Honda Plant Location Not Dependent on Incentives
Honda, along with Toyota, is sensitive to reports suggesting tax breaks would take away funding from schools.
The location of Honda Motor Co. Ltd.’s new $400 million Midwest vehicle-assembly plant announced today will not be influenced by a hefty incentives package.
The auto maker, instead, will be more concerned with the proximity of rail lines and highways when selecting a location for the facility, expected to open in 2008, one industry analyst says.
Kim Hill, analyst for the Center for Automotive Research in Ann Arbor, MI, says Honda, more than most other auto makers, values infrastructure over tax spiffs when deciding where to locate a new plant.
This runs counter to competitors such as Kia Motors Corp., which chose a site in West Point, GA, for its new U.S. vehicle-assembly plant after receiving more than $400 million in incentives from the state of Georgia.
“Somebody in one of these articles I saw (from Indiana) said this could get really expensive,” Hill says. “Kia got $400 million down in Georgia, (but) that won’t happen with Honda.”
That’s because Honda, along with Toyota Motor Corp., in part, is sensitive to any press reports suggesting such incentives take away funding from schools, Hill says.
The issue of states providing multi-million dollar incentive packages to lure manufacturers has become a hot topic within the U.S. business community.
The U.S. Supreme Court ruled this month Ohio taxpayers could not challenge the $300 million in tax breaks their state awarded Chrysler Group to build a $1.2 billion Jeep plant in Toledo, OH.
Companies argue that incentives are a necessary part of luring business to invest in the U.S.
“Congress and the states should seek legislation to reinforce the ability to use tax incentives as a tool to compete for investment and jobs,” says Frank Fountain, Chrysler senior vice president-external affairs and public policy, who is located in Washington.
“Such legislation would be an important step to make the U.S. a more attractive destination for capital investment in this intensely competitive global economy,” he adds.
Hill’s organization has been encouraging Midwestern states to talk up their skilled workforce to manufacturers, he says.
Based on economic-development sources he has spoken with, Hill says Honda likely will choose a site in southern Indiana or northern Ohio, not far from Fort Wayne, IN, and Lima, OH, for the 200,000-capacity plant.
This, along with Honda’s successful Ohio production operations in Anna, East Liberty and Marysville, likely contributed to the auto maker’s decision to pick the Midwest over the South.
Honda has about 13,000 direct employees in Ohio, and the outcome of that – vehicle quality – has remained very high, he says.
However, Hill also concedes Honda’s decision to locate a plant in the Midwest is “one more indicator that perhaps there is a finite amount of resources way down South.”

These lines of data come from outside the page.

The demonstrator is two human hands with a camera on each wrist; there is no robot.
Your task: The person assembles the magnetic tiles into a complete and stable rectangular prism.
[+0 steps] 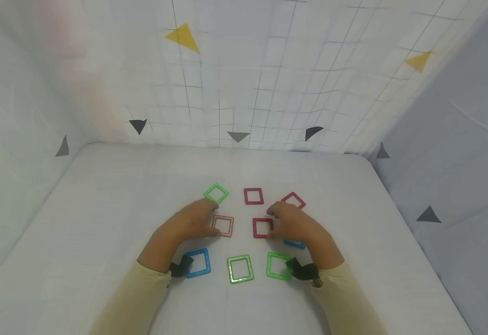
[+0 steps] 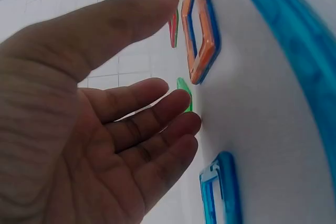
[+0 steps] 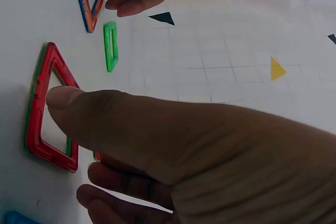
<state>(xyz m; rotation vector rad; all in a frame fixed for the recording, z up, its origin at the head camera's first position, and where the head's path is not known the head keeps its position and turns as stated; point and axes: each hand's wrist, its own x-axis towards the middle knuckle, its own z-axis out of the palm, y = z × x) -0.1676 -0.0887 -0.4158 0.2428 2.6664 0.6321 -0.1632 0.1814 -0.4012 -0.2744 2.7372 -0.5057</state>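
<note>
My left hand (image 1: 193, 221) hovers with thumb and fingers apart at the left side of an orange square frame tile (image 1: 232, 226). In the left wrist view a blue edge (image 2: 218, 51) shows beneath that orange tile. A green tile (image 1: 222, 188) lies by the left fingertips. My right hand (image 1: 292, 223) reaches over the right side of a red square frame tile (image 1: 254, 228), its thumb overlapping the tile's edge. Under this red tile a green edge (image 3: 30, 108) appears in the right wrist view. Both palms face inward, holding nothing.
Around the hands lie another red tile (image 1: 254, 190), a tilted red tile (image 1: 299, 198), a partly hidden blue tile (image 1: 295, 244), a blue tile (image 1: 207, 261) and two green tiles, one central (image 1: 229, 270), one right (image 1: 269, 265). The white table (image 1: 143, 186) meets a sheeted wall behind.
</note>
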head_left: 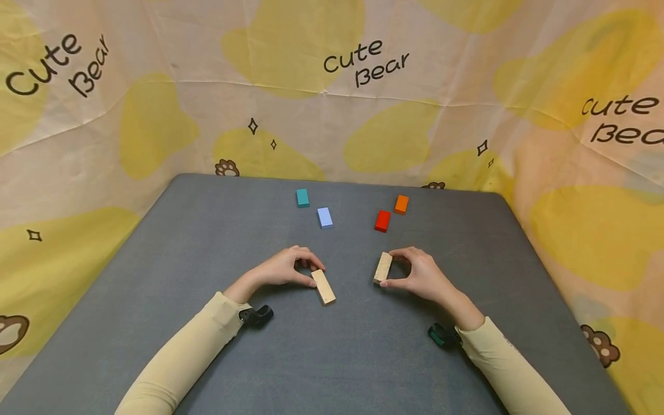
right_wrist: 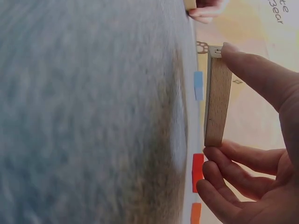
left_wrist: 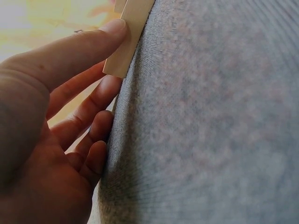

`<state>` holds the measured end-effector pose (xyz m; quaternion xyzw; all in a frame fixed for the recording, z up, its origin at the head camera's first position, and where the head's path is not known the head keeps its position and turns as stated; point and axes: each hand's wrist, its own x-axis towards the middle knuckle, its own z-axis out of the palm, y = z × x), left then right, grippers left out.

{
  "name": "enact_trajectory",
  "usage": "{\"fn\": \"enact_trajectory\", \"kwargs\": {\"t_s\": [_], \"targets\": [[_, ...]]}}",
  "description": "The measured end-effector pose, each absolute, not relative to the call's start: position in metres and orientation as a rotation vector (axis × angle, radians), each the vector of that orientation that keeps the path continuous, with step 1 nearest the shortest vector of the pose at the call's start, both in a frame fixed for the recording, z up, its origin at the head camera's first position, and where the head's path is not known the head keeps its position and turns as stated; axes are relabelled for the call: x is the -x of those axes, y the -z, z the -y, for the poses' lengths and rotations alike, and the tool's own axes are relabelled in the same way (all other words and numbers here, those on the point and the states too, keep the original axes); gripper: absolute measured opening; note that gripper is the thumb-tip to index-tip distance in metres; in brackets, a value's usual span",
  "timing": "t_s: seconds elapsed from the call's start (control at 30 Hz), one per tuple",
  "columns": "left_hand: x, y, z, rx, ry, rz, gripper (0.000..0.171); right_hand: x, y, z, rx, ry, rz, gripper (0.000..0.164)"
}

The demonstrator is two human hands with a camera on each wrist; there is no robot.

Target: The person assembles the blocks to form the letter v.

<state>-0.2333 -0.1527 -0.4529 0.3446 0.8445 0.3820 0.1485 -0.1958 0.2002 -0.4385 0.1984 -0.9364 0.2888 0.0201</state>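
My left hand [head_left: 287, 267] pinches the far end of a plain wooden block [head_left: 324, 287], the thumb on its near side. In the left wrist view that block [left_wrist: 127, 44] lies against the grey cloth, with the other fingers [left_wrist: 96, 93] loosely bent below its end. To the right, my right hand [head_left: 421, 274] grips a second wooden block [head_left: 383, 268] lengthwise, thumb at the near end and fingertips at the far end. The right wrist view shows this block [right_wrist: 218, 100] a little off the table, with a small dark mark on its thumb end.
Beyond the hands lie a teal block [head_left: 302, 198] and a light blue block [head_left: 324, 218] on the left, a red block [head_left: 382, 221] and an orange block [head_left: 402, 204] on the right. A patterned cloth [head_left: 321, 115] hangs behind the grey table [head_left: 332, 357].
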Motion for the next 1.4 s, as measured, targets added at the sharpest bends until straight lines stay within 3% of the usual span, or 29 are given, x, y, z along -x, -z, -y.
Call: {"fn": "enact_trajectory", "kwargs": {"t_s": [0.37,0.63,1.4], "targets": [[0.214,0.42,0.146,-0.99,-1.135,-2.384,0.035,0.191,0.441,-0.188,-0.621,-0.942,2.886,0.072],[0.231,0.453,0.15,-0.977,-1.129,-2.414,0.037,0.187,0.443,-0.177,-0.587,-0.943,2.891,0.074],[0.234,0.453,0.153,-0.998,-1.089,-2.432,0.034,0.181,0.443,-0.154,-0.579,-0.922,2.949,0.072]]}}
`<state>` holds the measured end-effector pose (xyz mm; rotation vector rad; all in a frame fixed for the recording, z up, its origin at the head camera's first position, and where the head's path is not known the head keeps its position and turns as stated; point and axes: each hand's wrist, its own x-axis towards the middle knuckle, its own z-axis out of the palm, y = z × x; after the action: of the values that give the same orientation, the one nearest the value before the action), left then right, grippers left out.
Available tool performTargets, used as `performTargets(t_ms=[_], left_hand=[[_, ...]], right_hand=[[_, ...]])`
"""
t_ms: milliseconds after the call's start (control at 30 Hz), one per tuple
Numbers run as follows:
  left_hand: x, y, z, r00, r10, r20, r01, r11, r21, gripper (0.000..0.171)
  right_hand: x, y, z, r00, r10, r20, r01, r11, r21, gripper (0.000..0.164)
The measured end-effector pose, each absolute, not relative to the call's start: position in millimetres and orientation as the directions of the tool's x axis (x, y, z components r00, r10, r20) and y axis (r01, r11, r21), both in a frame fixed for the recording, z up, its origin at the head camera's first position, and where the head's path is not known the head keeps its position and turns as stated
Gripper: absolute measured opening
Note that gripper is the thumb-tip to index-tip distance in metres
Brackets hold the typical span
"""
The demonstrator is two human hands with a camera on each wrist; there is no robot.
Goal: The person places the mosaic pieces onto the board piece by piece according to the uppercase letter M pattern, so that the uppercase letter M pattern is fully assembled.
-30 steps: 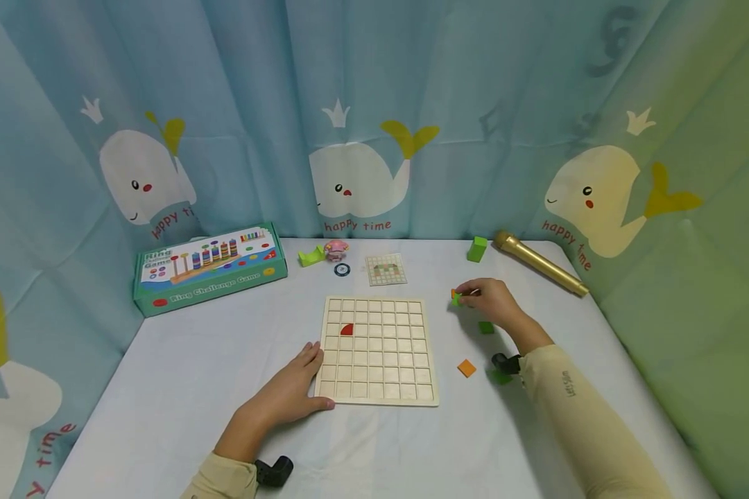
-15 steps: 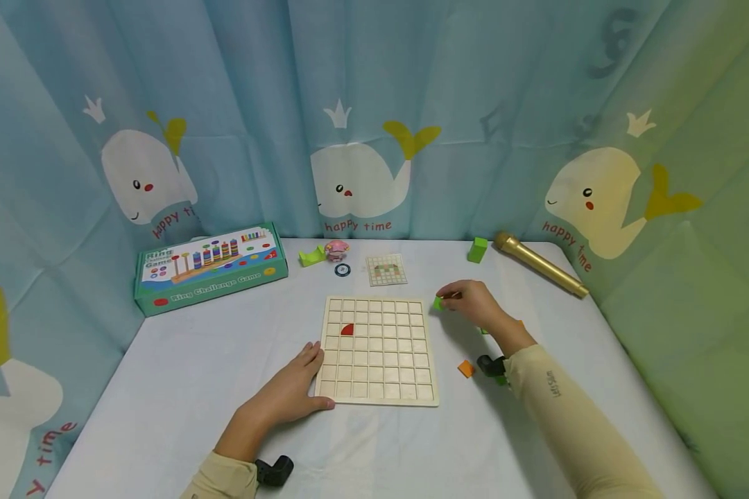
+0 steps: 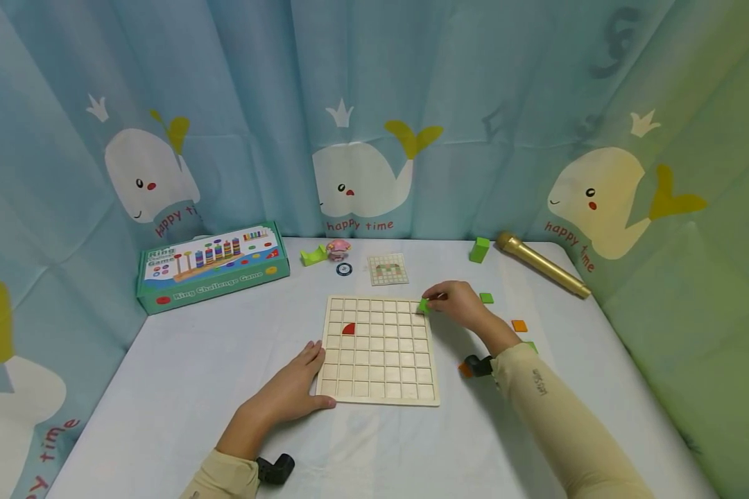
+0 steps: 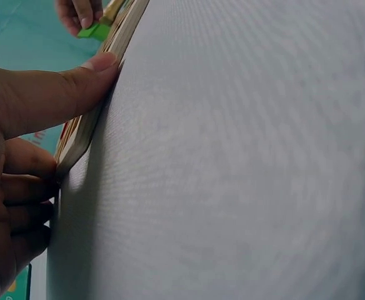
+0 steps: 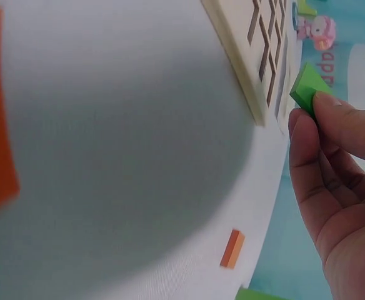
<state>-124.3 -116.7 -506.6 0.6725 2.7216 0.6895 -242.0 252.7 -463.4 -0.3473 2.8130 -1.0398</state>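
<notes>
My right hand (image 3: 455, 303) pinches a small green tile (image 3: 422, 306) between thumb and fingertips, over the upper right corner of the cream gridded board (image 3: 381, 357). In the right wrist view the green tile (image 5: 307, 87) is tilted, one pointed end sticking up past the thumb. My left hand (image 3: 290, 381) rests at the board's near left corner. Its thumb (image 4: 76, 87) lies along the front edge, and its other fingers touch the left side. A red quarter-circle piece (image 3: 349, 328) lies in one cell toward the board's upper left.
Right of the board lie a green tile (image 3: 487, 298), an orange tile (image 3: 520, 326) and another orange tile (image 3: 465, 369). Behind stand a green block (image 3: 479, 250), a gold microphone (image 3: 543, 265), a pattern card (image 3: 388, 269), a round chip (image 3: 344, 269), a pink figurine (image 3: 338, 250) and a game box (image 3: 213, 270).
My right hand has moved left with the green tile, from beside the board to its upper right corner. Tiles behind the forearm have come into view. The left hand stays put.
</notes>
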Motion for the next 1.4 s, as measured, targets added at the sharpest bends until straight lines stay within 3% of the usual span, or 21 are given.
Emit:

For example, he points out that Honda is assembling dashboards at its Lincoln, AL, plant. Typically, a supplier such as Johnson Controls Inc., Lear Corp. or Delphi Corp. builds such parts. “But (Honda is) doing it in the plant right from scratch,” Hill says.
An on-site supplier park at the new plant also is a high probability, he says, given gas prices are hovering near $3 a gallon in most of the U.S.
Charles Ernst, vice president and plant manager-Honda Mfg. of Alabama LLC, said at a manufacturing conference last summer the auto maker was rethinking its stance on supplier parks due to markedly higher fuel prices than when Honda’s Lincoln plant opened in 2001.
“With fuel prices up, I’m hearing from my purchasing and logistics side that we’re being hit with some fuel surcharges from some of our trucking firms – and of course that wasn’t in the budget,” Ernst said at the time.